* EXERCISE REQUIREMENTS:
Which lines below include the string "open"? Please show each one.

*** RECORDS SUPPLIED

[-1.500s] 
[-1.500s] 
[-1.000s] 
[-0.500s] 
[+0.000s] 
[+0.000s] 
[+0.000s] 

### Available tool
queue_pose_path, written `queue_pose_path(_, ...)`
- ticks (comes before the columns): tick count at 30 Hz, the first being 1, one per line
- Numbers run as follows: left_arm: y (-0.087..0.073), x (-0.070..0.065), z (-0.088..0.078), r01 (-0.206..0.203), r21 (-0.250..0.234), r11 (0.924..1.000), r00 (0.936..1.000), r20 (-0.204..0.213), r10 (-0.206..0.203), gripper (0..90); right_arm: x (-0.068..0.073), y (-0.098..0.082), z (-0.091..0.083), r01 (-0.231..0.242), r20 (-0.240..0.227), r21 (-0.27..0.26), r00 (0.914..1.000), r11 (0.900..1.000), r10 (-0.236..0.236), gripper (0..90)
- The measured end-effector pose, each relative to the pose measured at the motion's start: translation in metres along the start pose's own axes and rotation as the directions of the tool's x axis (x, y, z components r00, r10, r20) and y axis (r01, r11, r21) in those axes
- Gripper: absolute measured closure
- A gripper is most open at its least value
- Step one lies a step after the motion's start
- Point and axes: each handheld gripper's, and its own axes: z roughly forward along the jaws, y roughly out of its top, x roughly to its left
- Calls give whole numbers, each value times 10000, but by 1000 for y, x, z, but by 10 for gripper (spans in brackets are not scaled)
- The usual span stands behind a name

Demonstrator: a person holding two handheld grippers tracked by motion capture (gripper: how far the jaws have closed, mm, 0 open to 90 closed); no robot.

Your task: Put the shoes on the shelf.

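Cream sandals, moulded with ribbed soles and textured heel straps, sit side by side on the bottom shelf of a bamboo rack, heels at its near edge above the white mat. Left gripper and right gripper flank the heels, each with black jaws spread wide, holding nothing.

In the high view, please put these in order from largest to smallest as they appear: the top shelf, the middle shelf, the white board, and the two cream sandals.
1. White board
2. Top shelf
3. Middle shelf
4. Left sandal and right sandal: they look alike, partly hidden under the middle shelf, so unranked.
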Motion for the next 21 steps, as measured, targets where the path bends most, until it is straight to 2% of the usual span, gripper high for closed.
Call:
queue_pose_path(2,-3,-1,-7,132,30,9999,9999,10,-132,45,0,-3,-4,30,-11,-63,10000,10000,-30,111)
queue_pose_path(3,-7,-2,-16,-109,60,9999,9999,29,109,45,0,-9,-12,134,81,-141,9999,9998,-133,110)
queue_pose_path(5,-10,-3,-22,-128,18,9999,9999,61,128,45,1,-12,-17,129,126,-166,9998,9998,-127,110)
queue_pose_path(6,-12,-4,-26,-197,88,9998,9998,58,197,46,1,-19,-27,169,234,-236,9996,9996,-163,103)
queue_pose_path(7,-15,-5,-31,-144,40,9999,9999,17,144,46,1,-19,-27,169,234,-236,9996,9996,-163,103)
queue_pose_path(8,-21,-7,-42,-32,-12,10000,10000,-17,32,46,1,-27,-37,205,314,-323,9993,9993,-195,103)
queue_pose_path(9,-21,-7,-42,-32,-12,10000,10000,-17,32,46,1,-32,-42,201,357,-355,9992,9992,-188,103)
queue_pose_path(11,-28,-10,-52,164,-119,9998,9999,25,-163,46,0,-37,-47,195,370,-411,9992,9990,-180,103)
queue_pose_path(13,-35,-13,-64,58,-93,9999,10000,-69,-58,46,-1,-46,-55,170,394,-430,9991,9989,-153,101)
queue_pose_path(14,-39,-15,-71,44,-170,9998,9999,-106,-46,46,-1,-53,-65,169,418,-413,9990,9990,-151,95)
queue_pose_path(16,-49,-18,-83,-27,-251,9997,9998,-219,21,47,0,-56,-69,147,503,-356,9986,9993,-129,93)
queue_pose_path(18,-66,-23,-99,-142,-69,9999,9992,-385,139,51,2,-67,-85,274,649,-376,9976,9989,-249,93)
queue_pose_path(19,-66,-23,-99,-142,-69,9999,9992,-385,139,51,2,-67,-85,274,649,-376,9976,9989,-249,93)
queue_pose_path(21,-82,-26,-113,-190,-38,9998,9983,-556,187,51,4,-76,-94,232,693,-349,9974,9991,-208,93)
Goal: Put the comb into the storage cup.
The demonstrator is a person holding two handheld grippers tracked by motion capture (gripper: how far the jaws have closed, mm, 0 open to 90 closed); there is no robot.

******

* YOUR RESPONSE:
- A gripper is most open at its least value
Demonstrator: a person holding two handheld grippers tracked by motion capture (gripper: how far the jaws have closed, mm, 0 open to 90 closed); no robot.
The demonstrator is a person holding two handheld grippers tracked by motion capture (gripper: how far the jaws have closed, mm, 0 open to 90 closed); there is no robot.

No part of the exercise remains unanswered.